No caso em exame, evidencia-se claramente que o cargo de provimento em comissão impugnado destina-se ao desempenho de atividades meramente burocráticas ou técnicas, que não exigem, para seu adequado desempenho, relação de especial confiança.

É necessário ressaltar que a posição aqui sustentada encontra esteio em julgados desse E. Tribunal de Justiça (ADI 111.387-0/0-00, j. em 11.05.2005, rel. des. Munhoz Soares; ADI 112.403-0/1-00, j. em 12 de janeiro de 2005, rel. des. Barbosa Pereira; ADI 150.792-0/3-00, julgada em 30 de janeiro de 2008, rel. des. Elliot Akel; ADI 153.384-0/3-00, rel. des. Armando Toledo, j. 16.07.2008, v.u.).

3.     DO PEDIDO

Diante de todo o exposto, aguarda-se o recebimento e processamento da presente ação declaratória, para que ao final seja ela julgada procedente, reconhecendo-se a inconstitucionalidade dos arts. 1º e 2º e Anexo I da Resolução nº 500, de 28 de maio de 2014, da Câmara Municipal de Franca.

Requer-se ainda que sejam requisitadas informações à Câmara Municipal, bem como posteriormente citado o Procurador Geral do Estado para manifestar-se sobre o ato normativo impugnado.

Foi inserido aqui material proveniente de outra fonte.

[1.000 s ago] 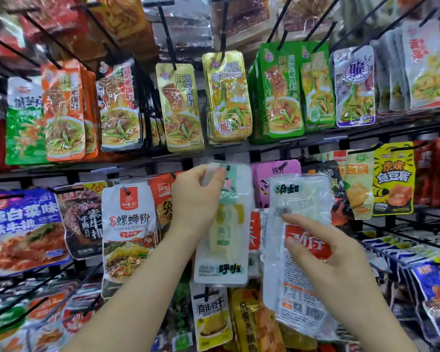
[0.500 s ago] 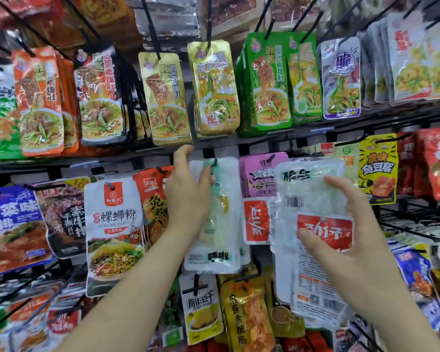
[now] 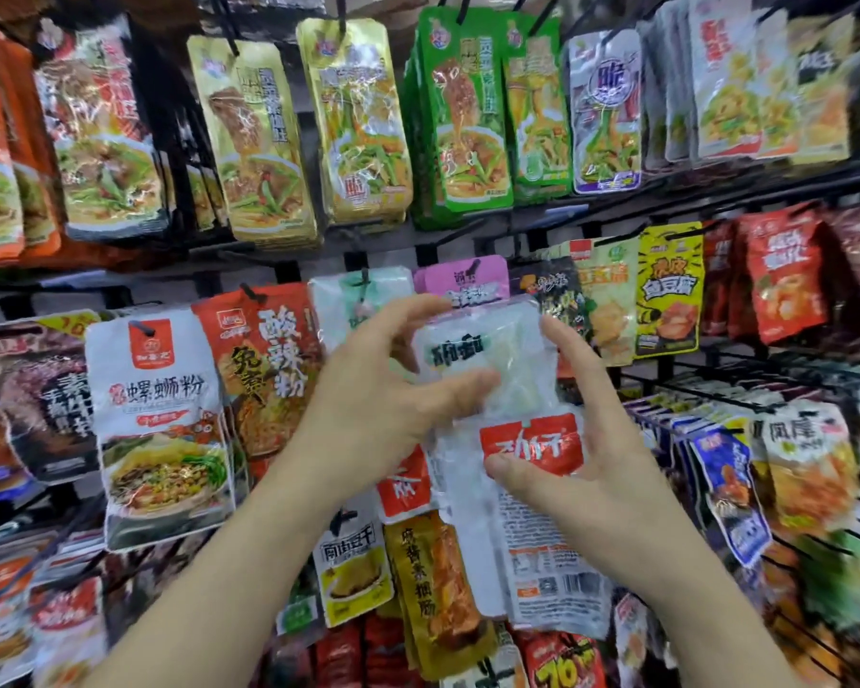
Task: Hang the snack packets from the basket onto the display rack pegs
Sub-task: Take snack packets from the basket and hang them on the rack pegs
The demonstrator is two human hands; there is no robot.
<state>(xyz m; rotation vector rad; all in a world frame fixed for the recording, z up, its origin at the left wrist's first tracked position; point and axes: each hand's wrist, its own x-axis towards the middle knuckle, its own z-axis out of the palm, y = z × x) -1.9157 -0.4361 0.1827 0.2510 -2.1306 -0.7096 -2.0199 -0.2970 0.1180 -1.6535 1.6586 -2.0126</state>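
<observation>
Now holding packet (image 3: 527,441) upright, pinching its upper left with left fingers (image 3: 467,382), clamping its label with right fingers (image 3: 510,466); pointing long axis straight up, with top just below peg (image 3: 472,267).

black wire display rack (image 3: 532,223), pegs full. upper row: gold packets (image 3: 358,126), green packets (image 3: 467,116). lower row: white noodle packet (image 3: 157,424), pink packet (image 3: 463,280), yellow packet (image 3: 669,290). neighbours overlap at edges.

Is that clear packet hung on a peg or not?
Not hung. The left hand and right hand grip the clear packet in front of the pink packet, and no peg shows through its top edge.
</observation>
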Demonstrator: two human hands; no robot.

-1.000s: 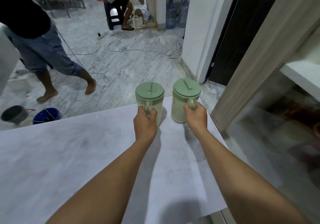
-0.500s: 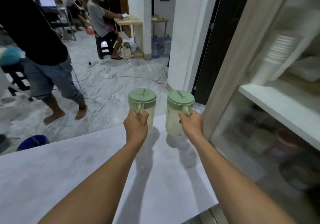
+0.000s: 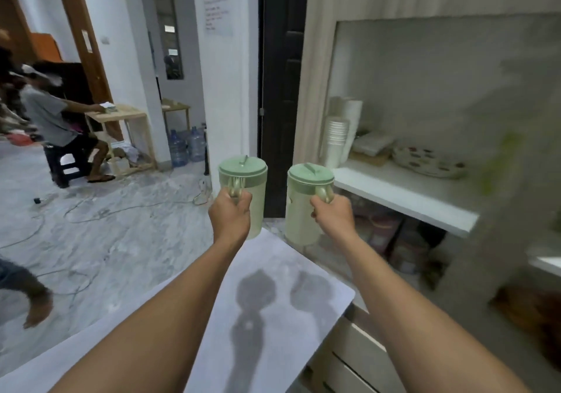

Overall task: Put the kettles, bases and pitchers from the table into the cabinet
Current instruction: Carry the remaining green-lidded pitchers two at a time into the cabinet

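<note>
Vs. half a sec earlier the view had swung right & up: the cabinet [image 3: 425, 73] interior now filled the right side, and the walker at left was down to a leg & foot at the frame edge. Both pitchers had risen and sat in the air over the desk [image 3: 273, 301]'s far corner, short of the cabinet's white shelf [image 3: 403, 198]. Left hand [image 3: 230, 213] was wrapped round the left pitcher [image 3: 249, 177]'s handle; right hand [image 3: 332, 215] gripped the right pitcher [image 3: 300, 210]'s handle the same way, the two pitchers near each other but apart. Fingers covered most of each handle, and whether anything was inside the pitchers couldn't be told. The compartment under the shelf was blurred, w/ only dark boxy shapes, and the cabinet's right part was smeared, incl. a green streak. Pitchers were pale green, semi-clear plastic cylinders w/ flat, round, darker green lids. Desk top was white w/ faint grey marbling & a rounded corner, carrying two shadows of the pitchers. On the shelf stood a stack of white cups [image 3: 337, 140] and a spotted shallow dish [image 3: 428, 161]. Floor [image 3: 121, 225] was grey-veined marble strewn w/ cables.
</note>
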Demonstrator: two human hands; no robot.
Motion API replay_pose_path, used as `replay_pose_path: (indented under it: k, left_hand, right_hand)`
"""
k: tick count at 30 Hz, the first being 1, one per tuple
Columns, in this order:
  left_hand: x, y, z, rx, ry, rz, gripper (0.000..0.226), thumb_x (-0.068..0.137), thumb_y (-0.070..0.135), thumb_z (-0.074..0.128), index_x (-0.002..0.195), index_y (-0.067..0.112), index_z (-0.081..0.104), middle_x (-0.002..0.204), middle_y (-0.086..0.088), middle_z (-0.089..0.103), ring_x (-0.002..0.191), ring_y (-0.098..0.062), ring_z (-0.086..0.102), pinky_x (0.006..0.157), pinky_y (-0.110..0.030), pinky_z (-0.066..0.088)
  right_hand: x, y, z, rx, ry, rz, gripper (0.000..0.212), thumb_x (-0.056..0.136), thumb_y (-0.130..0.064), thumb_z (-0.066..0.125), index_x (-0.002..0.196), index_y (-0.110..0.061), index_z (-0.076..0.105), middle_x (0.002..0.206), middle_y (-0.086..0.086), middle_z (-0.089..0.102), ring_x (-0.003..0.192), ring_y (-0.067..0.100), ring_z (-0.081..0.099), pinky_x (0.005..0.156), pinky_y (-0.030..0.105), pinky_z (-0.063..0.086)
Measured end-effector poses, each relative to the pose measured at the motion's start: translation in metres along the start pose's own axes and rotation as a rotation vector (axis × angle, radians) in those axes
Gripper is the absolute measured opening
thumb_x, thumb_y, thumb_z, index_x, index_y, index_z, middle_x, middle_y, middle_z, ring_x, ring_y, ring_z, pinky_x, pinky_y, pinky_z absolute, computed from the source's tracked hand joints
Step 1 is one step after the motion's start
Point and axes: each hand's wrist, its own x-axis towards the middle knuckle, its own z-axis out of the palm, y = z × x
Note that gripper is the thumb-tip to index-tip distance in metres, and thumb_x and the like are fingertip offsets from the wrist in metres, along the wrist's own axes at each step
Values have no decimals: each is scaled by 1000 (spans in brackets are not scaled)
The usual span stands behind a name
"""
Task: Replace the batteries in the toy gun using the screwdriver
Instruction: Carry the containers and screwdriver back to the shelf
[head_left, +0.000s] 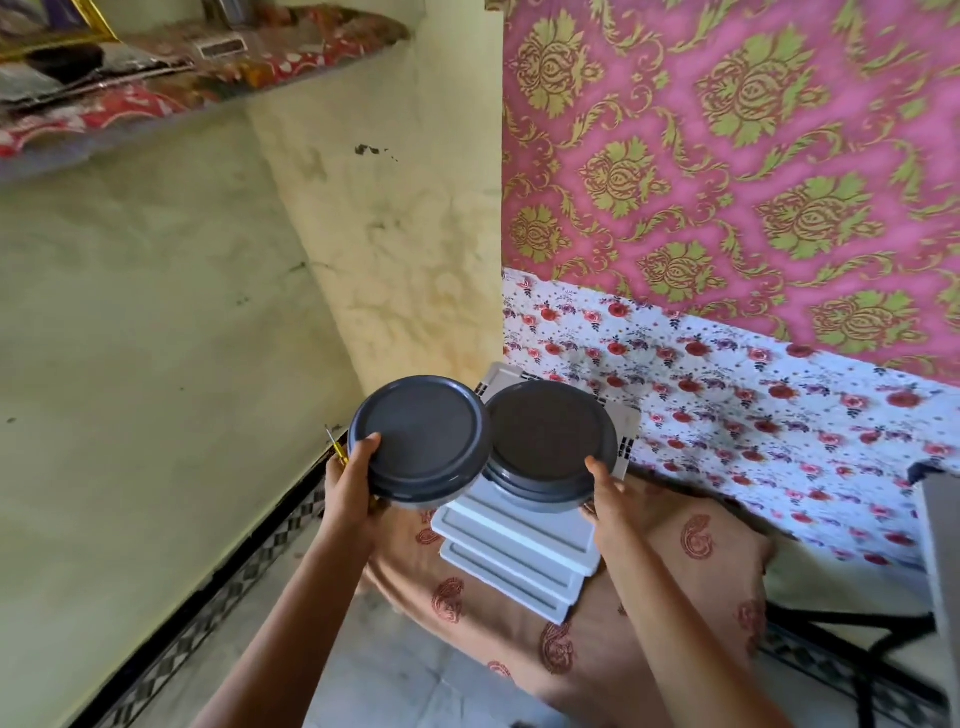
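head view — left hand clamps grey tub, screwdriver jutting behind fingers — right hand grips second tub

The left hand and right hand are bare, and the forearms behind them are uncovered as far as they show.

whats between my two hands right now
Head view: the left grey-lidded container and the right grey-lidded container, side by side, one held by the left hand, one by the right hand; stacked white trays show below.
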Motion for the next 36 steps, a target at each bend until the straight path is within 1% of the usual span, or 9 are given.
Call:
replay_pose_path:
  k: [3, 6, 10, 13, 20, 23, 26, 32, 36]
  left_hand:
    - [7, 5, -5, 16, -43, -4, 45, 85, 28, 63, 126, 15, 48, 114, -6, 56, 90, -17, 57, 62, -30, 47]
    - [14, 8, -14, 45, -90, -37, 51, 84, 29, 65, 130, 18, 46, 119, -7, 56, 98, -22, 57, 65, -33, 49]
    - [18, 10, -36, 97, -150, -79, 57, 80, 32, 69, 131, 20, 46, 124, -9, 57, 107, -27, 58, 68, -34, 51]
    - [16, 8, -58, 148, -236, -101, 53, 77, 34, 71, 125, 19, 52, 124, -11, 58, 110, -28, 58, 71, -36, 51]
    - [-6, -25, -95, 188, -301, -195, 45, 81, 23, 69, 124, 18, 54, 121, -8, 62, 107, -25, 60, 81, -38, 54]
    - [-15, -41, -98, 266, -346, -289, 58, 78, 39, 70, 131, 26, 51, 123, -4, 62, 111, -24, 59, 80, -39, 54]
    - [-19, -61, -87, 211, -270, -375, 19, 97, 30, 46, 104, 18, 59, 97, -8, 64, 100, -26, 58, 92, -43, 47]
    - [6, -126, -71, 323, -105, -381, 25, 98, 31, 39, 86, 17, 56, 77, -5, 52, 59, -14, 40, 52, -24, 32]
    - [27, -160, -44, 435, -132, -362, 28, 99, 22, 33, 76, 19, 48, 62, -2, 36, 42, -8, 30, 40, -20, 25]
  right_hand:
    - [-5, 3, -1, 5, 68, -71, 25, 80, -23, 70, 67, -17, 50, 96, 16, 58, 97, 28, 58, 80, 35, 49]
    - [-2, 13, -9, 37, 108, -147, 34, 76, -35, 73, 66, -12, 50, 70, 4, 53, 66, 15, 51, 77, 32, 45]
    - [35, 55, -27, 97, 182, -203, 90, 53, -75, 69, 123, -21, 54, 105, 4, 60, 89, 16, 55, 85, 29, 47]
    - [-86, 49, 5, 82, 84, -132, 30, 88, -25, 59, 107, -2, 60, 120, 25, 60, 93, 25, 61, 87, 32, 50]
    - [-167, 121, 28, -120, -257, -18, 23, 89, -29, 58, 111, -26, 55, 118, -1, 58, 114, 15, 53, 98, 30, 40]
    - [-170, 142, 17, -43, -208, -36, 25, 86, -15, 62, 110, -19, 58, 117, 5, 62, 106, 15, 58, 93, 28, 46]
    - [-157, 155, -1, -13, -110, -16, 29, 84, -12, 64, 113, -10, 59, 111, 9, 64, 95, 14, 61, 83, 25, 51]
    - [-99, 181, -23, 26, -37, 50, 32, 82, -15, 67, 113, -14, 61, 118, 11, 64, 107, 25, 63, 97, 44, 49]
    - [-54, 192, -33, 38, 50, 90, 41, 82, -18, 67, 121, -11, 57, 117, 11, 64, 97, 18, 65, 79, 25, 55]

Posteriormente, aguarda-se vista para fins de manifestação final.

Termos em que,

Aguarda-se deferimento.

 

São Paulo, 19 de maio de 2.017.

 

         Gianpaolo Poggio Smanio

         Procurador-Geral de Justiça

 

 

aca/sh

 

 

 


 

 

 

 

Protocolado nº. 40.563/17

 

 

1.      Distribua-se a petição inicial da ação direta de inconstitucionalidade em face da expressão “Diretor de Comunicação Institucional”, prevista na Resolução n. 500, de 28 de maio de 2014, da Câmara Municipal de Franca, junto ao Egrégio Tribunal de Justiça do Estado de São Paulo.

 

2.           Oficie-se ao representante, informando a propositura da ação, com cópia da petição inicial.

 

 

                   São Paulo, 19 de maio de 2.017.